Kegagalan pembangunan hutan tanaman menuntut adanya perubahan paradigma pengelolaan hutan, dari pendekatan konvensional timber management menuju strategi kehutanan sosial. Belajar dari kegagalan tersebut, strategi kehutanan sosial meliputi pengelolaan sumberdaya hutan (Forest Resource Management, FRM) dan pengelolaan ekosistem hutan (Forest Ecosystem Management, FEM).
Menurut Ir. Bahdarsyah., M.Pd kedua bentuk pengelolaan hutan pada strategi kehutanan sosial ini bersifat komplementer dengan dirancang mengikuti prosedur perencanaan artikulatif dan berbeda dalam perumusan manfaatnya. “Kehutanan sosial merupakan suatu strategi, model atau pendekatan penting dalam pengembangan kehutanan yang menitikberatkan pada peningkatan kualitas sumberdaya hutan, pemecahan masalah penduduk lokal, penyelesaian berbagai konflik, mengharmoniskan hubungan manusia dan kehutanan, perubahan sosial, terintegrasi dengan keragaman serta pemeliharaan lingkungan,” papar Bahdarsyah, Widyaiswara Madya di Balai Diklat Kehutanan Pekanbaru saat ujian terbuka program doktor UGM, Senin (9/8).

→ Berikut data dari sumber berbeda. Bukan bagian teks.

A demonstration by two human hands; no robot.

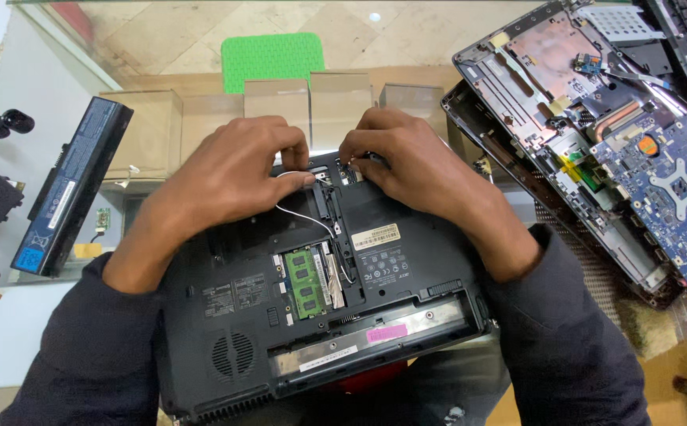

Bahdarsyah menjelaskan paradigma kehutanan sosial ditekankan tidak sekedar menghasilkan kayu, namun juga diarahkan untuk menghasilkan berbagai ragam hasil hutan, termasuk pangan, pakan ternak, buah, air, satwa liar, habitat dan keindahan serta mendistribusikan secara adil dalam pemenuhan kebutuhan berbagai kelompok masyarakat. “Dimensi sosiologi yang perlu diperhatikan dalam kehutanan sosial meliputi lahan, tenaga kerja, kependudukan dan lembaga sosial,” jelas pria kelahiran Lubuk Linggau, Musi Rawas 12 April 1962 ini.
Dikatakannya kehutanan sosial berkaitan dengan cara pengambilan keputusan dan bagaimana mempengaruhi masyarakat di dalam dan di sekitar hutan. Untuk kepentingan kedua hal tersebut dapat dilakukan langkah-langkah dengan memahami kepentingan dan partisipasi masyarakat dalam mengembangkan rencana pengelolaan, mengakui perlunya distribusi manfaat hutan, serta sejumlah ukuran penting terkait kapasitas dan kemampuan adaptasi masyarakat dalam mengukur akibat rencana pengelolaan hutan. “Pada hakekatnya hal ini sejalan dan tidak terpisahkan dari kegiatan pembangunan sosial. Inti pembangunan sosial merupakan usaha konkret dalam peningkatan kualitas hubungan sosial, interaksi sosial, sehingga tindak cukup hanya dengan pembangunan satu sektor saja,” katanya.
Hasil penelitian Unit HTI Pulp di Distrik Malako, Area Pelalawan, PT. Arara Abadi Riau, Provinsi Riau menunjukkan dimensi ekologi, produksi dan sosial belum dikelola secara proporsional. Pada seluruh kawasan hutan tanaman, realisasi peruntukkan areal tanaman pokok, unggulan, kehidupan, kawasan konservasi, dan sarana prasarana berturut-turut 67%, 5%, 1%, 6% dan 2%, sisanya 19% dalam status konflik, sedangkan pada tingkat distrik 42%, 4%, 1%, 3% dan 1%, sisanya 49% dalam status konflik.
Selain itu praktek silvikultur THPB pada HTI belum mampu mengembalikan fungsi dan manfaat sumberdaya hutan sebagai sumber kehidupan, bahkan belum mampu menciptakan hutan normal. Kekurangberhasilan tercermin dari rendahnya realisasi penanaman berkisar 20-40%, rendahnya kemampuan sebagai penyedia bahan baku industri sekitar 34%, potensi hutan tanaman pada umur daur berkisar 143-160 m kubik per ha, penebangan berfluktuasi, monokultur, miskin ragam hasil hutan dan daur tunggal.
Dalam desertasi “Strategi Pembangunan Hutan Tanaman Berwawasan Kehutanan Sosial” Bahdarsyah berkesimpulan pembangunan hutan tanaman industri belum mampu mendukung terwujudnya upaya rehabilitasi hutan, penyuplai bahan baku industri kayu, dan berkontribusi terhadap peningkatan taraf hidup masyarakat setempat. “Oleh karena itu berbagai temuan penting penelitia ini dapat dijadian petunjuk dalam mendukung keberhasilan pembangunan hutan tanaman di masa mendatang,” tuturnya. (Humas UGM/ Agung).